Whenever the word "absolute" turns up in a line of the data below, copy that line.

<<<<

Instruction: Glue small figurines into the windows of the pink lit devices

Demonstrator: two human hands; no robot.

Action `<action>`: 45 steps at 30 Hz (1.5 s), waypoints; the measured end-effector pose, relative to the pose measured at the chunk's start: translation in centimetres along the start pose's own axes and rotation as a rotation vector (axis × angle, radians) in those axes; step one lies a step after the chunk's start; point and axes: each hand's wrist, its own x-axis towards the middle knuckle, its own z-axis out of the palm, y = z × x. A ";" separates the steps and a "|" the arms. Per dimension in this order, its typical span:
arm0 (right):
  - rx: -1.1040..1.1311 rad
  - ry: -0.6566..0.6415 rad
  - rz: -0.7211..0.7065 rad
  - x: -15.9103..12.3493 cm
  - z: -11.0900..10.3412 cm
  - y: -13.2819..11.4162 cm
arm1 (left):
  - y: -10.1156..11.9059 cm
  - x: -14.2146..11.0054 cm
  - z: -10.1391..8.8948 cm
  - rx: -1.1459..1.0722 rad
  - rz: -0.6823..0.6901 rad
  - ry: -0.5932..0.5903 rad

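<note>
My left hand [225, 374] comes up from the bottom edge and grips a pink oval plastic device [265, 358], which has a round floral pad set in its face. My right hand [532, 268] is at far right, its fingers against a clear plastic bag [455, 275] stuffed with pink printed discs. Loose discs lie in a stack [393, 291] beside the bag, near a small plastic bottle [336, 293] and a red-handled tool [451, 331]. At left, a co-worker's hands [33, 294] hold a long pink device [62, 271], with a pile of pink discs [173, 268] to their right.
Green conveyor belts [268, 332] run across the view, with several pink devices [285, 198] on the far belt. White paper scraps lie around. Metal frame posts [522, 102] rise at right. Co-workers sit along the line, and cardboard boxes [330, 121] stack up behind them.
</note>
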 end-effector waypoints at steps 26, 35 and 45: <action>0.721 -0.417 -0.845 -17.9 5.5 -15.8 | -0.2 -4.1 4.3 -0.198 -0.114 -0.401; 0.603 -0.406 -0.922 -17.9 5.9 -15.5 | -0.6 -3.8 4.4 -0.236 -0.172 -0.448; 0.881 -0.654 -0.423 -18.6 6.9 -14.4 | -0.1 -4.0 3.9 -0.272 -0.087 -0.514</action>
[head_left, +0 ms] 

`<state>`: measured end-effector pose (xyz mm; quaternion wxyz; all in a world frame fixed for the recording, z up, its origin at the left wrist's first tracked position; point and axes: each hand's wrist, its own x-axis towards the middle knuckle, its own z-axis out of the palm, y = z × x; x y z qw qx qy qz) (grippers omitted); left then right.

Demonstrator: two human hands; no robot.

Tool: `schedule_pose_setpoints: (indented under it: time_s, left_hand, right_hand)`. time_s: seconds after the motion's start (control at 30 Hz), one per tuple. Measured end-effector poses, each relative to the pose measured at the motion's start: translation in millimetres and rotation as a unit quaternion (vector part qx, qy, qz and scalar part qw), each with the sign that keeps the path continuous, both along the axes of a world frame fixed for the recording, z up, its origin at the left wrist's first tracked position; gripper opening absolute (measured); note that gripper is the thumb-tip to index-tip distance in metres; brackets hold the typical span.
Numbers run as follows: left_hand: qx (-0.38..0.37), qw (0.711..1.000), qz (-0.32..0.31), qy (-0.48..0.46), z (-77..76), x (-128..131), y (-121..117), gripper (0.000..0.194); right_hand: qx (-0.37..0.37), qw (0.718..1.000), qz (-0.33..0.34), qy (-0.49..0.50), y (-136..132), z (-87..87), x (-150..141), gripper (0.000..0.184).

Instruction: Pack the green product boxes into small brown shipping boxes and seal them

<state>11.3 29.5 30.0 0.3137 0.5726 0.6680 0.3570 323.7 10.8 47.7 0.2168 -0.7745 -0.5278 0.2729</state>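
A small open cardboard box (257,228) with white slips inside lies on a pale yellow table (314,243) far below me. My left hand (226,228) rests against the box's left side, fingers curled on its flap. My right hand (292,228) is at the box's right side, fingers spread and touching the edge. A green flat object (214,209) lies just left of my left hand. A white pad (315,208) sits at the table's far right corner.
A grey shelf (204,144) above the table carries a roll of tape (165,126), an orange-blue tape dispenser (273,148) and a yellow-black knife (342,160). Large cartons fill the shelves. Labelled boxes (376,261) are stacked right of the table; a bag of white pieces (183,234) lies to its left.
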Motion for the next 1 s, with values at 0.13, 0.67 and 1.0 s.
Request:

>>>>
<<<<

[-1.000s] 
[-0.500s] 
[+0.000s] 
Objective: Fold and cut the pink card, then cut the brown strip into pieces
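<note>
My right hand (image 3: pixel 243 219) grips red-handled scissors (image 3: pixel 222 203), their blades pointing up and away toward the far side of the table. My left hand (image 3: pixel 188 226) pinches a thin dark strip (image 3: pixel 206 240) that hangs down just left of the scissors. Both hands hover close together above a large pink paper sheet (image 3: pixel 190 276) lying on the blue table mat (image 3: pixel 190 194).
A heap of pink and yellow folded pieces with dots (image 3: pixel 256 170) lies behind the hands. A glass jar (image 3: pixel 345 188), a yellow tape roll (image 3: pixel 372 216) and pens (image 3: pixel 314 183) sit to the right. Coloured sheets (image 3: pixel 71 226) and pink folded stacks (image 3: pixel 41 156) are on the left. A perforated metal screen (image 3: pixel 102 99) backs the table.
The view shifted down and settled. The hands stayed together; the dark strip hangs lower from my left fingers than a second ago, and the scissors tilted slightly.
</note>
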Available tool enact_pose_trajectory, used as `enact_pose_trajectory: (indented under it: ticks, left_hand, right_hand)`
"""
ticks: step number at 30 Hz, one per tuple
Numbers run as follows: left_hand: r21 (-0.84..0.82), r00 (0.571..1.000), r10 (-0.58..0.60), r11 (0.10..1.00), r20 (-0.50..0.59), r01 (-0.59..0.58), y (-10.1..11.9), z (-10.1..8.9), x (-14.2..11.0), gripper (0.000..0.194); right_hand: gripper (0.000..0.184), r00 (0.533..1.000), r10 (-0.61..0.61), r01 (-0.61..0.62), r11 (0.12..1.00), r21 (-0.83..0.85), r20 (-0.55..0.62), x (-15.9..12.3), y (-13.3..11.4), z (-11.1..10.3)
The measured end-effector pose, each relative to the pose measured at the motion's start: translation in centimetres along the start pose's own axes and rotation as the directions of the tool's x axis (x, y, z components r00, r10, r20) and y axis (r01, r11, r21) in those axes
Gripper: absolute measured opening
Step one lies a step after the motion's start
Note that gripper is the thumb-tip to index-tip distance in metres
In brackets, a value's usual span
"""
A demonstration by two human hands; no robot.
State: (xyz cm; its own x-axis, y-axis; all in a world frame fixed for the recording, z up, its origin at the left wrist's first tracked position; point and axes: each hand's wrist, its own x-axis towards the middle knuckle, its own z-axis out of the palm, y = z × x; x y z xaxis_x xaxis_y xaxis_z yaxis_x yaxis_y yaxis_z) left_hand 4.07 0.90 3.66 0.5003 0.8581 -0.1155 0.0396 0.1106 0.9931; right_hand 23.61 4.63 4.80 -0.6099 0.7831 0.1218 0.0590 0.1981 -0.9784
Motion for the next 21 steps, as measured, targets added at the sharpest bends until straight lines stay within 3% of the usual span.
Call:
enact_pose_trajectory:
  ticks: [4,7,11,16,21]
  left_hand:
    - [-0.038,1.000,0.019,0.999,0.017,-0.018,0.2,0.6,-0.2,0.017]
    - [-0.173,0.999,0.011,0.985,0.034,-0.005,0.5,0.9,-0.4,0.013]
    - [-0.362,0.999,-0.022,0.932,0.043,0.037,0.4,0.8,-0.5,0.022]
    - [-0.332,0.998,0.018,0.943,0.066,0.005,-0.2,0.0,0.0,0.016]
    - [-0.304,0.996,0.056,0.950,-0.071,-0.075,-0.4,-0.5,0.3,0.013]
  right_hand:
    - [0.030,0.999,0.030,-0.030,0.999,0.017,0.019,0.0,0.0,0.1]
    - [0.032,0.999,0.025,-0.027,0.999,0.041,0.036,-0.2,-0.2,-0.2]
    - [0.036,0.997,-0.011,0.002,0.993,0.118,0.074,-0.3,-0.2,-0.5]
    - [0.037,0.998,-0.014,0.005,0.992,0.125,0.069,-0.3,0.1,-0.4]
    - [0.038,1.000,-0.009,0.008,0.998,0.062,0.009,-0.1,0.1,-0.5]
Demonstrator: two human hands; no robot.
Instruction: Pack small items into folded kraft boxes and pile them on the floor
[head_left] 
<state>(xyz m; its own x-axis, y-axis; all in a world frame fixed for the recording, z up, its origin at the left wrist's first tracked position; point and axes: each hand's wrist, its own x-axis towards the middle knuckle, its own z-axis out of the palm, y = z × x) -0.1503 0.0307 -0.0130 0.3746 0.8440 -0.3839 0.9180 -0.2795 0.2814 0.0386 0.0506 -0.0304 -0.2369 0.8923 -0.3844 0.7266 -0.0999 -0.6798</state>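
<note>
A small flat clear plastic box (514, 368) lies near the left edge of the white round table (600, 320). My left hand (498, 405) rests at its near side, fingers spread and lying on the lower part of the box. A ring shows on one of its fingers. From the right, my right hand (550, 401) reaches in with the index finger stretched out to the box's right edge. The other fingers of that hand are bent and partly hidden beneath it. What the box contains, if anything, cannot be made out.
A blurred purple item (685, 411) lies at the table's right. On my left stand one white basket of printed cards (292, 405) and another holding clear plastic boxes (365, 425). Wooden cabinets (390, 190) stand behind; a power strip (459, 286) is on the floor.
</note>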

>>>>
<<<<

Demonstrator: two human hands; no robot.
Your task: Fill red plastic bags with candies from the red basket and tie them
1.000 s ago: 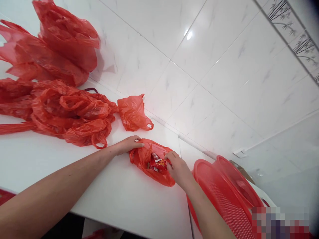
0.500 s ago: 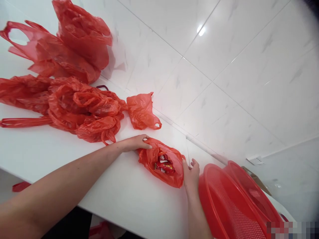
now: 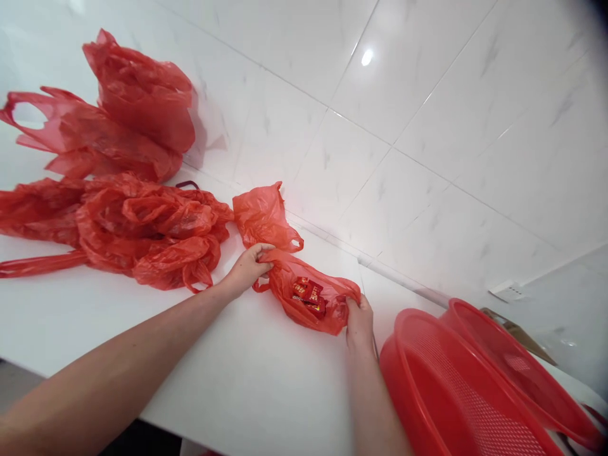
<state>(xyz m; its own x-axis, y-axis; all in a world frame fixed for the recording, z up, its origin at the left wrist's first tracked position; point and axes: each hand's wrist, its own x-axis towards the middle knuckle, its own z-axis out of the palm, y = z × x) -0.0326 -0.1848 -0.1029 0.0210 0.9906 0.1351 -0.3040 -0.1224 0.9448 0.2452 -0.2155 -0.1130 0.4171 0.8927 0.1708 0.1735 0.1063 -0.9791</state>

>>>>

TASK SOLUTION >>
Tool: `schedule_pose_setpoints: (indented under it: time_s, left_hand, right_hand)`. time_s: seconds after the motion's start (control at 30 Hz), one per tuple. Measured end-effector poses, each relative to the pose measured at the motion's start: translation in millimetres and rotation as a unit quaternion (vector part qx, qy, qz and scalar part qw), each with the sign that keeps the path continuous, both along the axes of a world frame fixed for the recording, z up, its origin at the left wrist's first tracked position; gripper opening absolute (measured); note that gripper is the thumb-tip to index-tip distance in metres; brackets hold the typical span.
Gripper: absolute measured opening

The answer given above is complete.